En casi la exacta mitad de esta película, la protagonista, Tamara (Sara Caballero), llega con un grupo de amigos a la iglesia San Agustín, de Puerto Octay, y de pronto se halla sola, en silencio, ¿desconcertada? No pasa nada. Pero esto es exactamente el primer punto: que no pasa nada, que es una escena cuyo significado está fuera de sí misma. Lo segundo es que se trata de uno de los poquísimos momentos en que vemos a Tamara desde un plano objetivo, distante, ajeno, por así decirlo, "de la directora".
Porque este es un relato enteramente mediado por Tamara: visualmente, con una cámara que la sigue o que adopta su punto de vista; verbalmente, por su voz, que describe lo que ella entiende del mundo a través de susurros, como si hablara a escondidas. Estas estrategias de subjetivación ya estaban presentes en Joven y alocada (2012), la disruptiva cinta de debut de la directora Marialy Rivas y la escritora y guionista Camila Gutiérrez. Solo que aquella tenía humor y parodia, mientras que Princesita es un drama sin retorno, donde lo que hay de humor es completamente involuntario.
La Daniela de Joven y alocada era una muchacha "razonablemente confundida".
Tamara está terrible, espantosamente confundida. Es una adolescente, vive en una comunidad para-religiosa y ha sido designada como "la elegida" por un santón cincuentón, Miguel (Marcelo Alonso), que quiere tener con ella un hijo "santo", un "hombre nuevo" (¿alguien recuerda ese lenguaje?).
Miguel ha construido su propio rito, gobierna a un grupo de jóvenes con muchos niños y no quiere que nadie de fuera se entrometa en las vidas que maneja. Es cómico que la presentación de esta comunidad esté filmada a la manera de Terrence Malick, steadycam, aires vaporosos, agua y mucho, mucho ralenti: bien puede ser ese el estilo apropiado para un cine de santones.

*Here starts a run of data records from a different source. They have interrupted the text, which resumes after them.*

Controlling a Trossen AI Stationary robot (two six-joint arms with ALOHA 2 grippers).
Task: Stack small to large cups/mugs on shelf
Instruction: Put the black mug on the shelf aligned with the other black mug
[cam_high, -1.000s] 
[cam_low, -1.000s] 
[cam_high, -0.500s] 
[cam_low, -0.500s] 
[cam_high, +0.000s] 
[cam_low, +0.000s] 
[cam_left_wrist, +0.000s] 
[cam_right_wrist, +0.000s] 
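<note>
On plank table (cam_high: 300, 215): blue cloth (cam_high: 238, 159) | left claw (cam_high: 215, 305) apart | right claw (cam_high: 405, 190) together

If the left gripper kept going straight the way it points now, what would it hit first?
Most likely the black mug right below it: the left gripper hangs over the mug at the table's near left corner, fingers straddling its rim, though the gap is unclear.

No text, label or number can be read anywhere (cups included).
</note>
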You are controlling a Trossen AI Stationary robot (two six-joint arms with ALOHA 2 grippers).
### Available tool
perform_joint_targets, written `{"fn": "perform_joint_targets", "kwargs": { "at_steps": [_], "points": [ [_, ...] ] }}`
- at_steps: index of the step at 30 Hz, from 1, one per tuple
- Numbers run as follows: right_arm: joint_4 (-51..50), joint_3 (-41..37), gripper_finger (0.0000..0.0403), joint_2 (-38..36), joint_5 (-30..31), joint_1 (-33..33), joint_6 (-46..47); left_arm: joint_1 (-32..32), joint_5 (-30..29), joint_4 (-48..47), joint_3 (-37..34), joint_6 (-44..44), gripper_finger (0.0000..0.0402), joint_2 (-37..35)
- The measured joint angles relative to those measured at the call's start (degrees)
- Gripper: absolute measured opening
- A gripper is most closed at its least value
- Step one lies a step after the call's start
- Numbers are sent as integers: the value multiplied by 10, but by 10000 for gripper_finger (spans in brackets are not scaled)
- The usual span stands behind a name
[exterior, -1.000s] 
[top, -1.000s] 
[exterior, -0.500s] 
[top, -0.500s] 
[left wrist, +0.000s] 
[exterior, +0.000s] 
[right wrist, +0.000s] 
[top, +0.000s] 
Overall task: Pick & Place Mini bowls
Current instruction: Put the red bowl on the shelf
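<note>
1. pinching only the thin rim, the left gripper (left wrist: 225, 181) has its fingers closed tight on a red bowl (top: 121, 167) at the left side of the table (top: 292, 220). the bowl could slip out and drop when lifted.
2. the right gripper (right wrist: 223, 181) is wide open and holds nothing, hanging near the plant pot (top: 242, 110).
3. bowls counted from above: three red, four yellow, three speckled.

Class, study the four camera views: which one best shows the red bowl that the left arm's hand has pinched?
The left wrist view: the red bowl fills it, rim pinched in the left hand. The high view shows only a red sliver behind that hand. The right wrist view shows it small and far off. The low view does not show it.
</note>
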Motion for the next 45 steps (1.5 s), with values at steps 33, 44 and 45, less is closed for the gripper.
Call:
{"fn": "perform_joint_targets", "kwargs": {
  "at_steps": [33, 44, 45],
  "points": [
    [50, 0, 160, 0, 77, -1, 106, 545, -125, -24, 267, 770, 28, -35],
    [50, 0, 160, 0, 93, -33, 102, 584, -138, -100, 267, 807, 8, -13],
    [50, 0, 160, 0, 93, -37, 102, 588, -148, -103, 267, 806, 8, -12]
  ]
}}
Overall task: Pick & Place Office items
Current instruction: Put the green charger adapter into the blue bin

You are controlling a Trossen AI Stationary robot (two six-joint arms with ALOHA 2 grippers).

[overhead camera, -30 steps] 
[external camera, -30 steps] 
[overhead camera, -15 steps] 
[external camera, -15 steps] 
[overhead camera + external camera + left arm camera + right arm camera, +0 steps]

El caso es que tanto en esta como en la anterior película, Rivas y Gutiérrez asocian religión con sexo (y con adolescencia), un supuesto que podría proceder igualmente de una lectura distorsionada de Freud o de una vivencia como la que sufre Tamara, que no atraviesa por una experiencia religiosa -como cree-, sino que es derechamente víctima de un abuso convertido en sistema. Un delito sistemático, en otras palabras, que necesita del encierro y el silencio para cumplir con sus fines sacrificiales.
Por eso tiene importancia esa escena en la iglesia de Puerto Octay, que sugiere que Tamara compara lo que ella vive gracias a su santón abusador con una experiencia religiosa; esto es, que compara el delito con la fe. Como no alcanza a convertirse en provocativa, deviene una idea desconsoladora, tristemente pueril.